TASK – Quote exactly, and only, the lines of the material below from the line with "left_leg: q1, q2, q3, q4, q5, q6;" through the line with "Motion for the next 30".

[DATA UNDER STUDY — start]

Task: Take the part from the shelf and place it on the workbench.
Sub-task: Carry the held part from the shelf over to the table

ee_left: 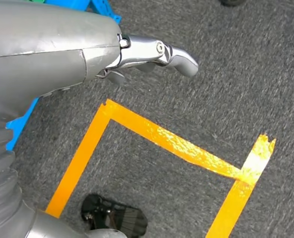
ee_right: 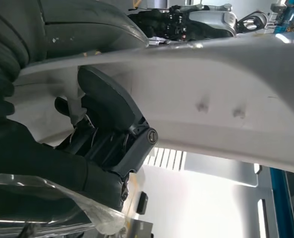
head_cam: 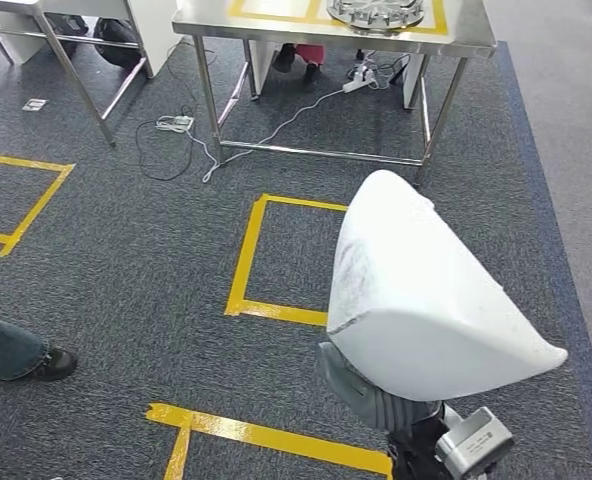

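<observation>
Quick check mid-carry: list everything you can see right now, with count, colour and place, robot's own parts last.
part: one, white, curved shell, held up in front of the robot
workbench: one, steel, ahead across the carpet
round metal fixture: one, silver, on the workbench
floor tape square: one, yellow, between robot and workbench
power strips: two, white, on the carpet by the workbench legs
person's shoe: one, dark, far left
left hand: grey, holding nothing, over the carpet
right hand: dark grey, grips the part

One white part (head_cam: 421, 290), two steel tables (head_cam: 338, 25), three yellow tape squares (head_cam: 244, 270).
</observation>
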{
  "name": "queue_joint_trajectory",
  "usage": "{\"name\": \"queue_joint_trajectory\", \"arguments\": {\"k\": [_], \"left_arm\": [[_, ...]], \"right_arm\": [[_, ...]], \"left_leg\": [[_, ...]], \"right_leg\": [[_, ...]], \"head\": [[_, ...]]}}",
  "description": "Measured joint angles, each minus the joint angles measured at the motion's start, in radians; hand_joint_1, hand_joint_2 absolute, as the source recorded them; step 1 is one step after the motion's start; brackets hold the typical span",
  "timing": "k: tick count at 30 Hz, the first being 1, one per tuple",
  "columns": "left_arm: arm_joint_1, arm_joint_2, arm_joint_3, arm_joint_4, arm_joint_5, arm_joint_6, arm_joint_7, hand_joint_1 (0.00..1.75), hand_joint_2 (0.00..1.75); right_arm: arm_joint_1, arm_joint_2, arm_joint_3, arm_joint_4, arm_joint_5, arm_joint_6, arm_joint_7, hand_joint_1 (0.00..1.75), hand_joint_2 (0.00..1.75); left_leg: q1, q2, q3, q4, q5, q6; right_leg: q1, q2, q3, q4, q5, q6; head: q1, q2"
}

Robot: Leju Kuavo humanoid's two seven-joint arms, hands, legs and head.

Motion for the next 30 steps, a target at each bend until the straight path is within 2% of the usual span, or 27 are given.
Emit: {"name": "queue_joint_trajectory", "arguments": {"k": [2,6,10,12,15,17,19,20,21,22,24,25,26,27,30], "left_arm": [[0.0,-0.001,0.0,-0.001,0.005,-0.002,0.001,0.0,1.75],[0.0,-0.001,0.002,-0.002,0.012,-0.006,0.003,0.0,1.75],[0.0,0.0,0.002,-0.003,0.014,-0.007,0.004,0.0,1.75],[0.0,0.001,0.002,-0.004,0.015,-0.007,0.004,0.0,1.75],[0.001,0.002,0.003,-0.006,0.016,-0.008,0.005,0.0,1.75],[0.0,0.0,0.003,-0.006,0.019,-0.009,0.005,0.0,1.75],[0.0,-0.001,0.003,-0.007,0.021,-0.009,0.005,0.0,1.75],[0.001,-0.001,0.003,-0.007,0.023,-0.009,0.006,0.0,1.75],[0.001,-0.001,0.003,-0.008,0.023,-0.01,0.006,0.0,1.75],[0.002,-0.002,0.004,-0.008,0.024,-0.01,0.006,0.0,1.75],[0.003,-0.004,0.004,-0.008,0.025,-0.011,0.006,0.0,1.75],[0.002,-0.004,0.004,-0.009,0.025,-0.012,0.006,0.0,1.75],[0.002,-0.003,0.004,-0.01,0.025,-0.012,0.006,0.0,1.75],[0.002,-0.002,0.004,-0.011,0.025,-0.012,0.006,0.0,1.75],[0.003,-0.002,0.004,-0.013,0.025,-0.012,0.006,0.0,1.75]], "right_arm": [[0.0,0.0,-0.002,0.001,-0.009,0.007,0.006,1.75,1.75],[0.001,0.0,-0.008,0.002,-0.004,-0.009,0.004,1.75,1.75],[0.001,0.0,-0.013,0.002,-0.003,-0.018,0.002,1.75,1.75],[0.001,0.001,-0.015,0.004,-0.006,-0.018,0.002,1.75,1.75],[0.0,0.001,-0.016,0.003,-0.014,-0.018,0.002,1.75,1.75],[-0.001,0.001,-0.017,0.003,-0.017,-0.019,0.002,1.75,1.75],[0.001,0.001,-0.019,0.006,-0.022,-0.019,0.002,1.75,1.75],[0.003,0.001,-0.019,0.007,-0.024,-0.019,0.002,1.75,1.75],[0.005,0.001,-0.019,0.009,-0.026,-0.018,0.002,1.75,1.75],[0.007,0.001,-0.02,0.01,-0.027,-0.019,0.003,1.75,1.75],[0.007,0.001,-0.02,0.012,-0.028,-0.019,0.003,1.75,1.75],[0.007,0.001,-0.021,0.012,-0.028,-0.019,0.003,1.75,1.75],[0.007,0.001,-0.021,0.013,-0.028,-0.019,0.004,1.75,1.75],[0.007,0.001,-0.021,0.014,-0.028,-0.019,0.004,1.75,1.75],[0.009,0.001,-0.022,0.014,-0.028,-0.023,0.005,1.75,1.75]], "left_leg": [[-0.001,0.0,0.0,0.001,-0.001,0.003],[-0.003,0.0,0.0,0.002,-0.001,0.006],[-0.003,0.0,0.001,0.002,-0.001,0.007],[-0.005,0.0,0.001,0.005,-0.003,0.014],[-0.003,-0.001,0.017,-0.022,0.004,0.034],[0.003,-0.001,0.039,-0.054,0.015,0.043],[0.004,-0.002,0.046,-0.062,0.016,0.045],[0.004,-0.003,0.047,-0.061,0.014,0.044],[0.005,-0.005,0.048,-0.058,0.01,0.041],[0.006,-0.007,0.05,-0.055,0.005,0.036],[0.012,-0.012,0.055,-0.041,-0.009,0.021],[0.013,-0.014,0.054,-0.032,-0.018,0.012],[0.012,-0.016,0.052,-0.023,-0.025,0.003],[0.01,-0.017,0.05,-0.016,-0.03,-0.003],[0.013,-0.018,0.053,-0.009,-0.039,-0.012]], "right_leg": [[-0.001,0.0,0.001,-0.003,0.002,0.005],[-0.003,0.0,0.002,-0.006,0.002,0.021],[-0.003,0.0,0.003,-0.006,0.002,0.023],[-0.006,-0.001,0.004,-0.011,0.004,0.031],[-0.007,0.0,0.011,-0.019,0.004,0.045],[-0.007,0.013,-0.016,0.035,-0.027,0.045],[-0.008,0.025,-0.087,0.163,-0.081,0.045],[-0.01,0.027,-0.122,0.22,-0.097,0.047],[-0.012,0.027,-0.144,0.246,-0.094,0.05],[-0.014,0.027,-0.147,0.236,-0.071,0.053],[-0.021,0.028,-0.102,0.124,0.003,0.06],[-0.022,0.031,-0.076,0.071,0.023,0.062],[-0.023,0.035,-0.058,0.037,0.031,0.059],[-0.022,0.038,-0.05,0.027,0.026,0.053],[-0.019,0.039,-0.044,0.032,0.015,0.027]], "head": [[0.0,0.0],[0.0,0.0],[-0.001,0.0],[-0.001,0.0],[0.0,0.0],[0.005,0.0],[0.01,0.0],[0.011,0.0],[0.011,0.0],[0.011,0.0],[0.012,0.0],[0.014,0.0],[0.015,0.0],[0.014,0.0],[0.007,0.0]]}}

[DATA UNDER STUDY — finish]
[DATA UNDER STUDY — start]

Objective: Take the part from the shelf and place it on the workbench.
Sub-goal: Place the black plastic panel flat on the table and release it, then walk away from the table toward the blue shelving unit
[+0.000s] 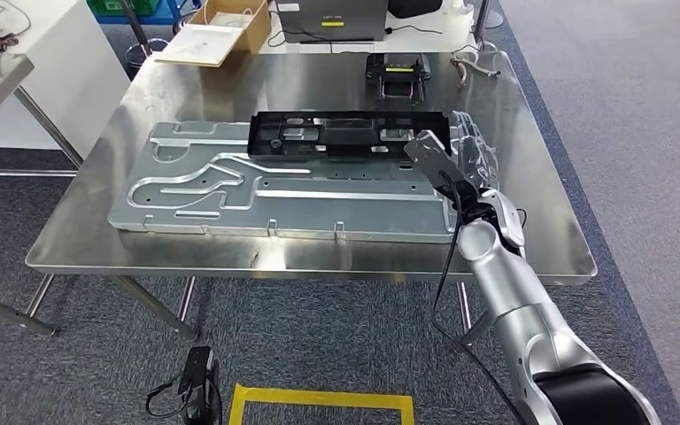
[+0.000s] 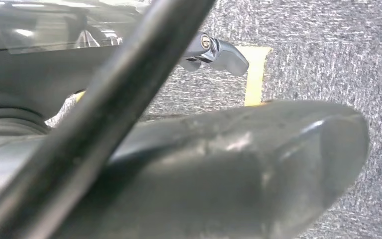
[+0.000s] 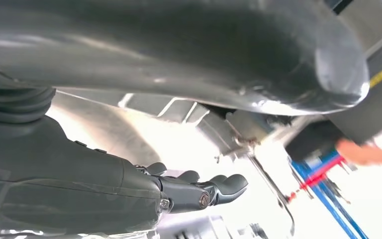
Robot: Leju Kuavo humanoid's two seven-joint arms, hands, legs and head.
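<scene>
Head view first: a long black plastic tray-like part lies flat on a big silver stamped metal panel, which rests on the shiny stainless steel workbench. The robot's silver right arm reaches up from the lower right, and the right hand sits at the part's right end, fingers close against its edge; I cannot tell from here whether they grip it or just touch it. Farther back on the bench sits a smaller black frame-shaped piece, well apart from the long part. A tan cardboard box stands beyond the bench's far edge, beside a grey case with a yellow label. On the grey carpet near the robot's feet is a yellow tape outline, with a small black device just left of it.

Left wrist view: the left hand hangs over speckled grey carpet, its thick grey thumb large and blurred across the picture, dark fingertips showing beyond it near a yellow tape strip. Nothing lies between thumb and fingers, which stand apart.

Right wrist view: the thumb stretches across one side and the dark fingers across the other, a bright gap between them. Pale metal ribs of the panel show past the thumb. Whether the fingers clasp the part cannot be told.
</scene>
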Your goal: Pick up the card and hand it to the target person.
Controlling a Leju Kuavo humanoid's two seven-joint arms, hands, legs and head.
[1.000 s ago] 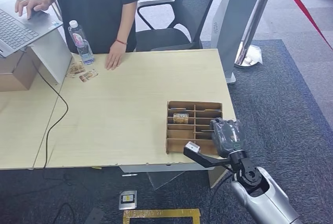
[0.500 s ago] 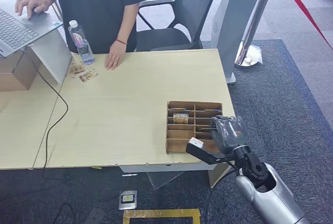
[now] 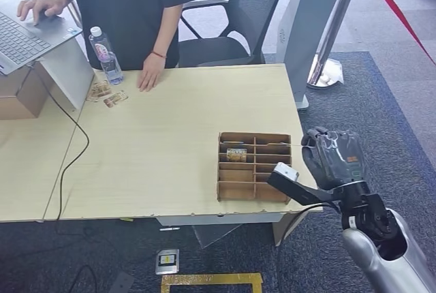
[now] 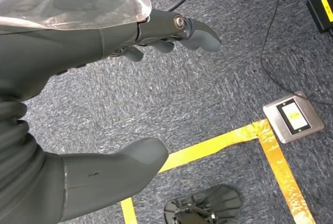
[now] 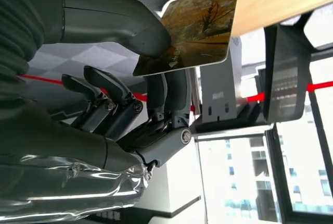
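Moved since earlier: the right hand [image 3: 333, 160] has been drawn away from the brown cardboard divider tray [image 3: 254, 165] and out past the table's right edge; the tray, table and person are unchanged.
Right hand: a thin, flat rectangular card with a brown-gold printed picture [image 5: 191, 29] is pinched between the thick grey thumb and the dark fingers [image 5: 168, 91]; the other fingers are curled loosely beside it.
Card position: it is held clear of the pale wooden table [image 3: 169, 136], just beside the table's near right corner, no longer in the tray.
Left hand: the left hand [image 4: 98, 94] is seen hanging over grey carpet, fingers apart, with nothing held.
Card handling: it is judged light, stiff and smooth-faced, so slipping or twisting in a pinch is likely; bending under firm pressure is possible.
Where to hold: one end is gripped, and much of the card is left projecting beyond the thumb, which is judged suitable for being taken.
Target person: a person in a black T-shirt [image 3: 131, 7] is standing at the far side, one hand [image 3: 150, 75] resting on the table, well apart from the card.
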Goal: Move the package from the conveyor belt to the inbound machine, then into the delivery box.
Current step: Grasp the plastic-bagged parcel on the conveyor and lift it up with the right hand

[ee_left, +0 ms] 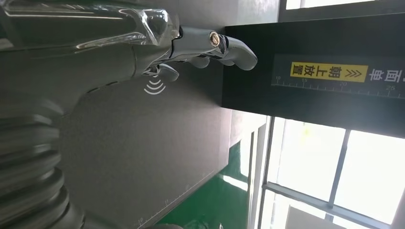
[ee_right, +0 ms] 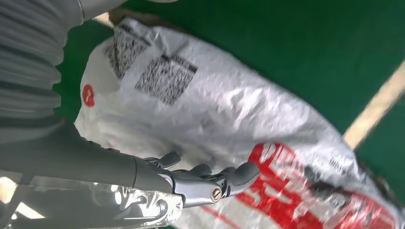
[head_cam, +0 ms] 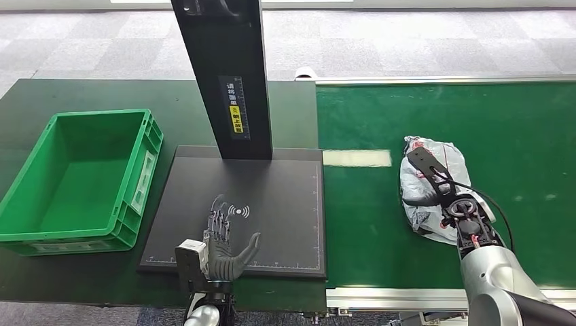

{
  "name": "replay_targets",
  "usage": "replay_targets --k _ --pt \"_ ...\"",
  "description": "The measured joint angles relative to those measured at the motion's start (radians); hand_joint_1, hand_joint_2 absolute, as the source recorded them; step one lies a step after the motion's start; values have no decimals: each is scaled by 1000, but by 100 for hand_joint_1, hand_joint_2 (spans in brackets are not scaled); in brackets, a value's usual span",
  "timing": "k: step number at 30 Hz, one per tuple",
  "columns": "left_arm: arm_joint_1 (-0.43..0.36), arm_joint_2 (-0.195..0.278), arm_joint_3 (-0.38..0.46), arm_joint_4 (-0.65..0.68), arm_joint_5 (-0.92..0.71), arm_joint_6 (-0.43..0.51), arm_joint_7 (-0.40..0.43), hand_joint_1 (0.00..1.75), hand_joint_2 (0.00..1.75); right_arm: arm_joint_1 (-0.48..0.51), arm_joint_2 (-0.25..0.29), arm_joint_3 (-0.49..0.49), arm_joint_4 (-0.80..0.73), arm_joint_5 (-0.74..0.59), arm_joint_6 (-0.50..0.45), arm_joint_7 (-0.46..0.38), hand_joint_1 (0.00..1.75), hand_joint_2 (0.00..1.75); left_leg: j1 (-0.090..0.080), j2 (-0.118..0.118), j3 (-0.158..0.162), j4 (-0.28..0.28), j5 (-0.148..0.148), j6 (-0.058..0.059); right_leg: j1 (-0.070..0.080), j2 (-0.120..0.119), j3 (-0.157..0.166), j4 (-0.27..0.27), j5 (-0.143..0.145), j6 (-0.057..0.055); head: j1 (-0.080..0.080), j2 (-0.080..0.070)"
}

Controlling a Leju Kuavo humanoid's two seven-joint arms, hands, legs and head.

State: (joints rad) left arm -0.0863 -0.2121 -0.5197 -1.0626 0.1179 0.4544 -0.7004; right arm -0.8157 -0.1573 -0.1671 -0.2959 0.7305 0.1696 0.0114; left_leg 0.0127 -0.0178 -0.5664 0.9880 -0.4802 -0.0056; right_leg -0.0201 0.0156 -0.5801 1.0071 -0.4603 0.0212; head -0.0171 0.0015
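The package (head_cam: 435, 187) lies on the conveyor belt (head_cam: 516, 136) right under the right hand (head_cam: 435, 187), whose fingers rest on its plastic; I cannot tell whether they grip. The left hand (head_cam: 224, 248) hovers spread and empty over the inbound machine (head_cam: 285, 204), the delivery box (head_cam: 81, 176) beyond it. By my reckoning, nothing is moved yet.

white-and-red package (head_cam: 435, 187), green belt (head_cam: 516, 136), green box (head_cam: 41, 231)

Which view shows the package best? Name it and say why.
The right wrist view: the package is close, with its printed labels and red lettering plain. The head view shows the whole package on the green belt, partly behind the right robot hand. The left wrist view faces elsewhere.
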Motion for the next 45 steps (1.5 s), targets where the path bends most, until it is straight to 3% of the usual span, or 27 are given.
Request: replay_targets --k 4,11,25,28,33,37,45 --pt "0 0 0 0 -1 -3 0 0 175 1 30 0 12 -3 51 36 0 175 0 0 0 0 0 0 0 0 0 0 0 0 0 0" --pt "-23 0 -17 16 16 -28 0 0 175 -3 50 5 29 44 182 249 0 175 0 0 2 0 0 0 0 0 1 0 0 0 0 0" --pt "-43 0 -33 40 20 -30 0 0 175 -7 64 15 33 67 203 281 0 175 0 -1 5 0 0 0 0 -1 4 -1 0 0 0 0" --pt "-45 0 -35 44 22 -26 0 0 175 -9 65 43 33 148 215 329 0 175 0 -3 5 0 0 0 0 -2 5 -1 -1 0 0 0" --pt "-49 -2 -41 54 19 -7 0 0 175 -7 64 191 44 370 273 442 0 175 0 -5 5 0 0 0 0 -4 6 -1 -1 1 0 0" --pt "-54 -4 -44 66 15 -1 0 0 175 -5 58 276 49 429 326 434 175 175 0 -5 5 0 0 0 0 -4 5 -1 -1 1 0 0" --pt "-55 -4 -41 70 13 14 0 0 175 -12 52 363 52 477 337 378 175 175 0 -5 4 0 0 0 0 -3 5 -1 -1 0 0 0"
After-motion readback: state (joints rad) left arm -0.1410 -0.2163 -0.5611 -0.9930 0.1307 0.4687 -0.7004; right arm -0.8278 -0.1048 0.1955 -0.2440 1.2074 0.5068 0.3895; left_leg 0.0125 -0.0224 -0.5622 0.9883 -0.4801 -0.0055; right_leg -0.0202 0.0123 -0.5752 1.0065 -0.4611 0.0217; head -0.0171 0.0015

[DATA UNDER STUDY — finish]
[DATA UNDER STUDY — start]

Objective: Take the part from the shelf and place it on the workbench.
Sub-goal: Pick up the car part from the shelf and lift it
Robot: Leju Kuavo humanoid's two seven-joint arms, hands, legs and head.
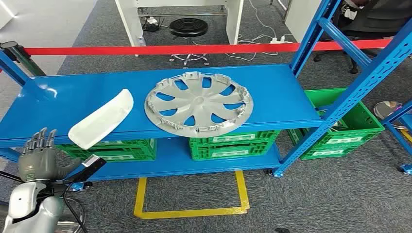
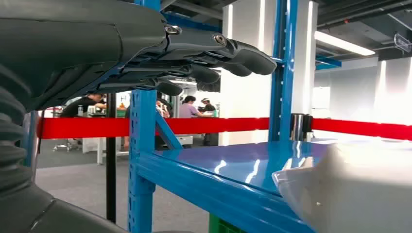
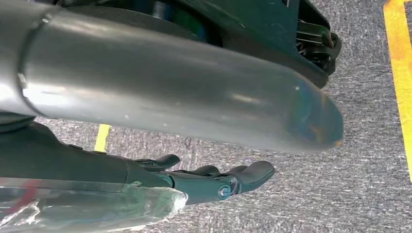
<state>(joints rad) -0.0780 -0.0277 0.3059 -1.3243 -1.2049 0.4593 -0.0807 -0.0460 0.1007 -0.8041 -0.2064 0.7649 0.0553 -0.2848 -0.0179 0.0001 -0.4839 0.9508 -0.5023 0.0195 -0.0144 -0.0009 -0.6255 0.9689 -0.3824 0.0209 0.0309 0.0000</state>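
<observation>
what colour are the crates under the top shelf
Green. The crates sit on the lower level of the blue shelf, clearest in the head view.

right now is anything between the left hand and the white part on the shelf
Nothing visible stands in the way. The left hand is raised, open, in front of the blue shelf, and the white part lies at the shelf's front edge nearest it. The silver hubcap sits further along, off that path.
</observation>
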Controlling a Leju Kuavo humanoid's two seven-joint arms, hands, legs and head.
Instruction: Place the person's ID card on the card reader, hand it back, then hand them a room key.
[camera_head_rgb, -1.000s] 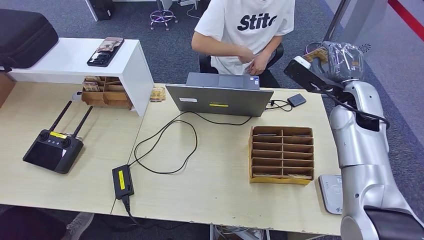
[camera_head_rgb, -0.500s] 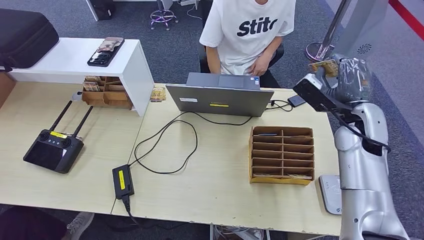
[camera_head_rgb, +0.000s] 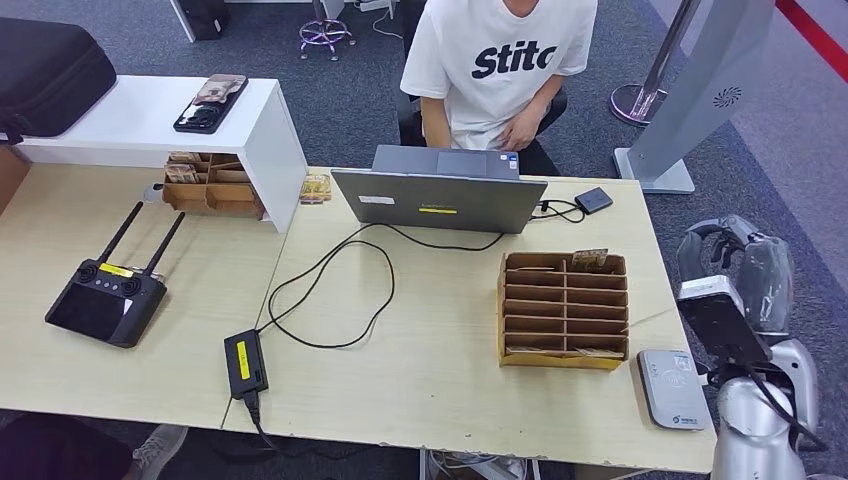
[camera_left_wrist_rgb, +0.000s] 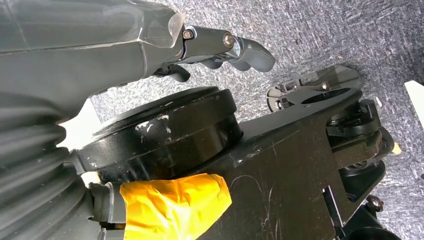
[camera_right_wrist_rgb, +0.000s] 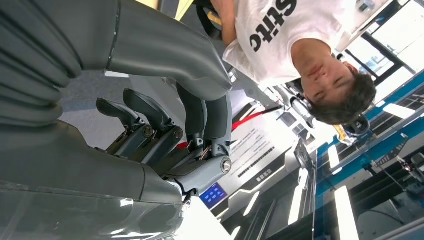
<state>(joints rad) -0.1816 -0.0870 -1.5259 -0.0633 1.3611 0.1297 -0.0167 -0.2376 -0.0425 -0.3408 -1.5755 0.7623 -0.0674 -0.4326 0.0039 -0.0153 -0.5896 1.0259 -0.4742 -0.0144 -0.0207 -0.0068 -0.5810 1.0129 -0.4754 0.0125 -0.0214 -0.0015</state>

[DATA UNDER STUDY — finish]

COMPLETED EXERCISE –
  "columns": "left_arm: arm_joint_1, arm_joint_2, arm_joint_3, arm_joint_4, arm_joint_5, arm_joint_6, arm_joint_7, hand_joint_1 (0.00..1.75), hand_joint_2 (0.00..1.75); right_arm: arm_joint_1, arm_joint_2, arm_joint_3, arm_joint_4, arm_joint_5, arm_joint_6, arm_joint_7, hand_joint_1 (0.00..1.75), hand_joint_2 (0.00..1.75); left_leg: q1, q2, q3, q4, q5, q6; right_leg: q1, q2, q3, q4, q5, q6; head: q1, q2"
}

Robot: Leju Kuavo humanoid's two seven-joint arms, hands, legs and head.

Motion for the next 30 steps, a target at each bend until the straight path is within 2% of the usual span, or 27 are given.

There is nothing further to add to the answer.